▶ [Exercise]: Give back an exact copy of the lines from the start of the material through the line bearing "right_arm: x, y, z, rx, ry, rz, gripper". Include both ends and nothing else.

▶ [Dataset extract]:
= = = =

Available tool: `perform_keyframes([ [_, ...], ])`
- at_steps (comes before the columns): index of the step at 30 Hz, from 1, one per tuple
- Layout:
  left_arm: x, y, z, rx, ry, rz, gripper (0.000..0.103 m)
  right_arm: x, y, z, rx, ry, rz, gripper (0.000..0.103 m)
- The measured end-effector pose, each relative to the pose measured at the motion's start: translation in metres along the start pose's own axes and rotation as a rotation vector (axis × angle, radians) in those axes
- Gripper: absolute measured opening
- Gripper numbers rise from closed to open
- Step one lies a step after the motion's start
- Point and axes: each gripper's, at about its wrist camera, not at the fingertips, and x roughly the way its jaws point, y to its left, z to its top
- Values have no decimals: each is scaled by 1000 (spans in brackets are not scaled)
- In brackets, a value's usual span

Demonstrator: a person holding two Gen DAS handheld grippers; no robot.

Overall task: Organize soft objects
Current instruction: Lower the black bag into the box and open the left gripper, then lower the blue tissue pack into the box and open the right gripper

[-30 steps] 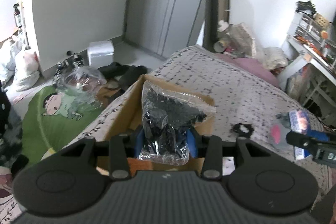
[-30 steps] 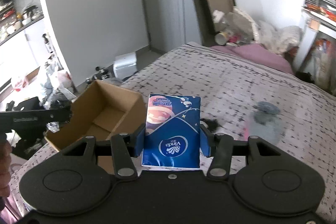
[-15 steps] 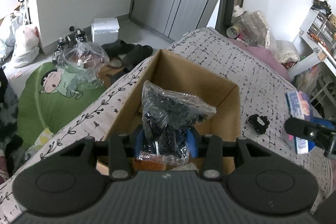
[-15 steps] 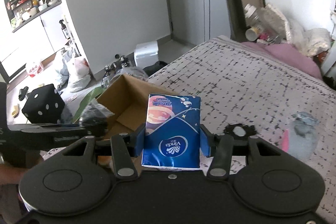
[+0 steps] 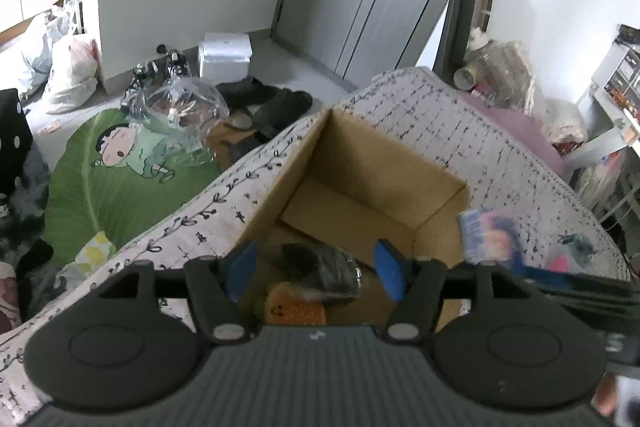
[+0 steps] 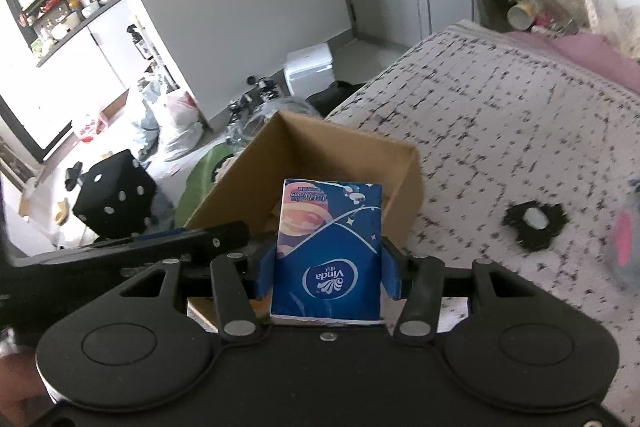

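An open cardboard box (image 5: 380, 163) stands on the patterned bed (image 5: 460, 139); it also shows in the right wrist view (image 6: 340, 151). My left gripper (image 5: 316, 269) is open over the box. The clear bag of black items (image 5: 320, 271) lies inside the box on an orange soft toy (image 5: 294, 307). My right gripper (image 6: 326, 271) is shut on a blue Vinda tissue pack (image 6: 328, 251), held by the box's right side; the pack shows blurred in the left wrist view (image 5: 488, 239).
A black scrunchie (image 6: 534, 221) and a grey-and-pink soft item (image 6: 624, 239) lie on the bed right of the box. On the floor are a green cartoon mat (image 5: 116, 171), plastic bags (image 5: 180, 107), a black dice cushion (image 6: 116, 199) and a white box (image 5: 226, 55).
My left gripper opened and dropped the bag of black items into the box. My right gripper carried the tissue pack closer to the box.
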Motion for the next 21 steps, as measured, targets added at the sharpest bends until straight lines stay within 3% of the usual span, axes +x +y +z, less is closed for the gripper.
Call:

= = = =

▶ [Answer for the task]:
Available tool: `perform_keyframes([ [_, ...], ])`
- at_steps (comes before the columns): index of the step at 30 Hz, from 1, one per tuple
- Layout:
  left_arm: x, y, z, rx, ry, rz, gripper (0.000..0.103 m)
  right_arm: x, y, z, rx, ry, rz, gripper (0.000..0.103 m)

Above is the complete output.